### [Exercise description]
Output the full listing below exactly, without the pictures.

### [Data shown]
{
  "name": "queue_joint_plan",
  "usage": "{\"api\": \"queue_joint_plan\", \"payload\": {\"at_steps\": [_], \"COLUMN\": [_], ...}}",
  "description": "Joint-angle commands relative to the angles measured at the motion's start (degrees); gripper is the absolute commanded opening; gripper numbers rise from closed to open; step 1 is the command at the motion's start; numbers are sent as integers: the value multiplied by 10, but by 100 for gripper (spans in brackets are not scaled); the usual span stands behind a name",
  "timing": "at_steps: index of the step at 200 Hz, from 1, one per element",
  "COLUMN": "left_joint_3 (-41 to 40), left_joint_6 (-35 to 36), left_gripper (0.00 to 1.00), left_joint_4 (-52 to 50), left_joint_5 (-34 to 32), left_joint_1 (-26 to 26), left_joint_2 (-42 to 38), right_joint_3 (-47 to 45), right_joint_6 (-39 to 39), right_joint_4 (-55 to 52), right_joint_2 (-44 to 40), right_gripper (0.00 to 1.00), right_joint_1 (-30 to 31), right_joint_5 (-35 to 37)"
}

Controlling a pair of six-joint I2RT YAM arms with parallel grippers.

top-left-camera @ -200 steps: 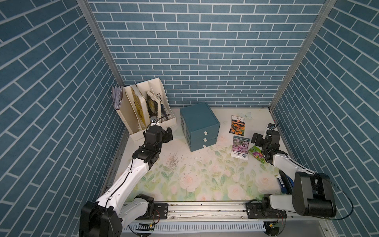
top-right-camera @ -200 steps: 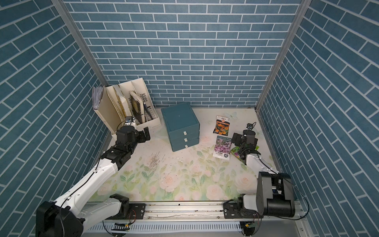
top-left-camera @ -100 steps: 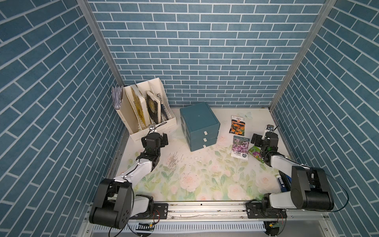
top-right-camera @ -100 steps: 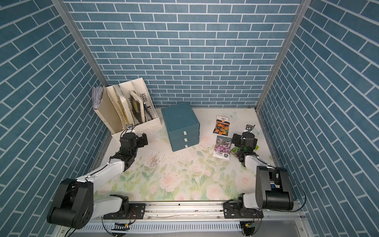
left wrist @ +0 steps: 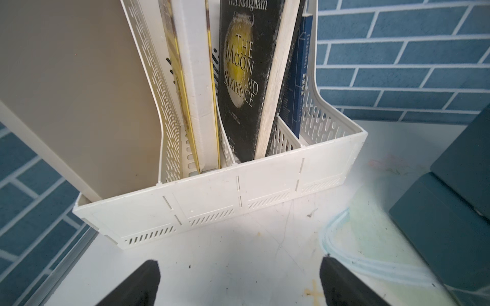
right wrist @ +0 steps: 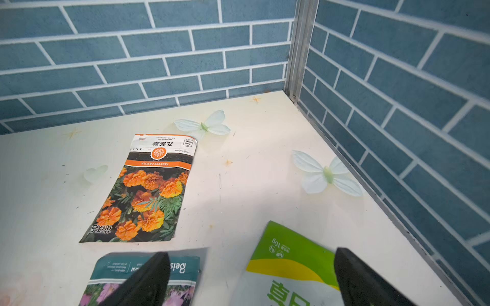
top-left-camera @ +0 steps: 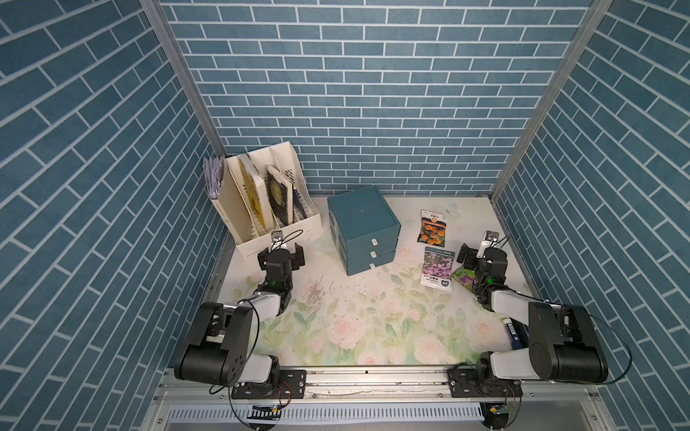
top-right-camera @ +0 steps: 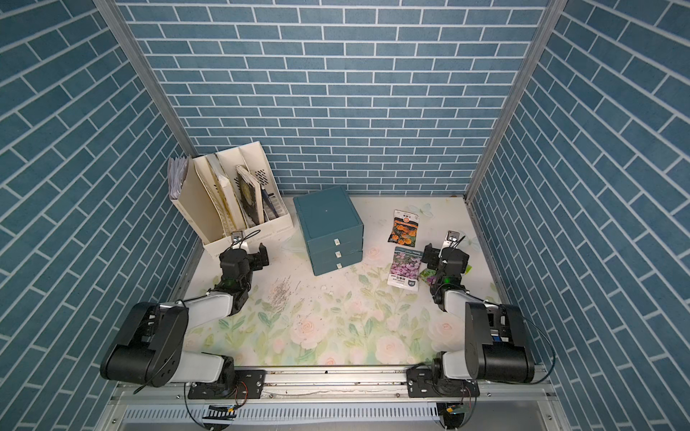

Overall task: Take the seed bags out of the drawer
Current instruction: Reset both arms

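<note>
Folded back railward since a second ago: left gripper, right gripper, both wide open, empty. Beside shut teal three-drawer cabinet, on floral tabletop: dark glossy orange-bloom packet, white purple-bloom packet, green-white packet, seemingly flat under right jaws. Risk: low jaws dragging it.

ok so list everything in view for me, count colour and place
box-shaped three-drawer cabinet: one, teal, mid-table, drawers shut
dark glossy seed packet with orange blooms: one, on the table right of the cabinet, farthest back
white glossy seed packet with purple blooms: one, just nearer than that
green-white glossy seed packet: one, right of the purple one
perforated plastic file rack: one, cream, far left corner
upright books: three seen, white-and-yellow, black, blue, in the rack
floral tabletop: one, pale, under everything
left gripper: black, open, facing the rack
right gripper: black, open, over the near packets
</note>
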Motion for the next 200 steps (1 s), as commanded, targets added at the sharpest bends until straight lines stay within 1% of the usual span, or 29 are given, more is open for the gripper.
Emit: {"api": "queue_joint_plan", "payload": {"at_steps": [1,65,95,130,145,166,200], "left_joint_3": [-28,-61,-63,-88,-90,-96,-99], "left_joint_6": [12,38,37,33,34,31,19], "left_gripper": [99,98,99,99,99,99,100], "left_joint_4": [78,159,183,243,245,255,264], "left_joint_5": [8,14,28,17,18,17,20], "left_joint_1": [11,18,26,27,27,26,36], "left_joint_2": [1,8,23,43,41,41,47], "right_joint_3": [-12,-48,-67,-83,-91,-110,-115], "right_joint_6": [-21,-28,-31,-46,-57,-70,-75], "right_joint_4": [63,137,172,213,229,281,291], "right_joint_2": [4,15,22,35,39,54,57], "right_gripper": [100,100,100,100,100,100,100], "right_joint_1": [-3,-2,-2,9,16,25,35], "right_joint_5": [9,1,-9,-15,-18,-25,-9]}}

### [Response area]
{
  "name": "queue_joint_plan",
  "usage": "{\"api\": \"queue_joint_plan\", \"payload\": {\"at_steps\": [_], \"COLUMN\": [_], ...}}",
  "description": "Joint-angle commands relative to the angles measured at the motion's start (degrees); gripper is the absolute commanded opening; gripper numbers rise from closed to open; step 1 is the command at the motion's start; numbers are sent as integers: the value multiplied by 10, but by 100 for gripper (spans in brackets are not scaled); the usual span stands behind a name",
  "timing": "at_steps: index of the step at 200 Hz, from 1, one per element",
  "COLUMN": "left_joint_3 (-41 to 40), left_joint_6 (-35 to 36), left_gripper (0.00 to 1.00), left_joint_4 (-52 to 50), left_joint_5 (-34 to 32), left_joint_1 (-26 to 26), left_joint_2 (-42 to 38), right_joint_3 (-47 to 45), right_joint_6 (-39 to 39), right_joint_4 (-55 to 52), right_joint_2 (-44 to 40), right_gripper (0.00 to 1.00), right_joint_1 (-30 to 31), right_joint_5 (-35 to 37)"
}

Controlling a pair of six-joint I2RT YAM arms with parallel grippers.

top-left-camera @ -200 steps: 
top-right-camera @ -200 steps: 
top-left-camera @ -100 steps: 
top-right-camera @ -100 steps: 
left wrist @ +0 steps: 
right wrist @ +0 steps: 
top-left-camera @ +0 steps: 
top-right-camera @ +0 steps: 

Overall task: Take the seed bags out of the drawer
Current instruction: Reset both arms

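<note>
Folded back railward since a second ago: left gripper, right gripper, both wide open, empty. Beside shut teal three-drawer cabinet, on floral tabletop: dark glossy orange-bloom packet, white purple-bloom packet, green-white packet, seemingly flat under right jaws. Risk: low jaws dragging it.

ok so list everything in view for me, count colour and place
box-shaped three-drawer cabinet: one, teal, mid-table, drawers shut
dark glossy seed packet with orange blooms: one, on the table right of the cabinet, farthest back
white glossy seed packet with purple blooms: one, just nearer than that
green-white glossy seed packet: one, right of the purple one
perforated plastic file rack: one, cream, far left corner
upright books: three seen, white-and-yellow, black, blue, in the rack
floral tabletop: one, pale, under everything
left gripper: black, open, facing the rack
right gripper: black, open, over the near packets
</note>
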Motion for the next 200 steps (1 s), as commanded, targets added at the sharpest bends until straight lines stay within 1% of the usual span, or 29 are given, more is open for the gripper.
Emit: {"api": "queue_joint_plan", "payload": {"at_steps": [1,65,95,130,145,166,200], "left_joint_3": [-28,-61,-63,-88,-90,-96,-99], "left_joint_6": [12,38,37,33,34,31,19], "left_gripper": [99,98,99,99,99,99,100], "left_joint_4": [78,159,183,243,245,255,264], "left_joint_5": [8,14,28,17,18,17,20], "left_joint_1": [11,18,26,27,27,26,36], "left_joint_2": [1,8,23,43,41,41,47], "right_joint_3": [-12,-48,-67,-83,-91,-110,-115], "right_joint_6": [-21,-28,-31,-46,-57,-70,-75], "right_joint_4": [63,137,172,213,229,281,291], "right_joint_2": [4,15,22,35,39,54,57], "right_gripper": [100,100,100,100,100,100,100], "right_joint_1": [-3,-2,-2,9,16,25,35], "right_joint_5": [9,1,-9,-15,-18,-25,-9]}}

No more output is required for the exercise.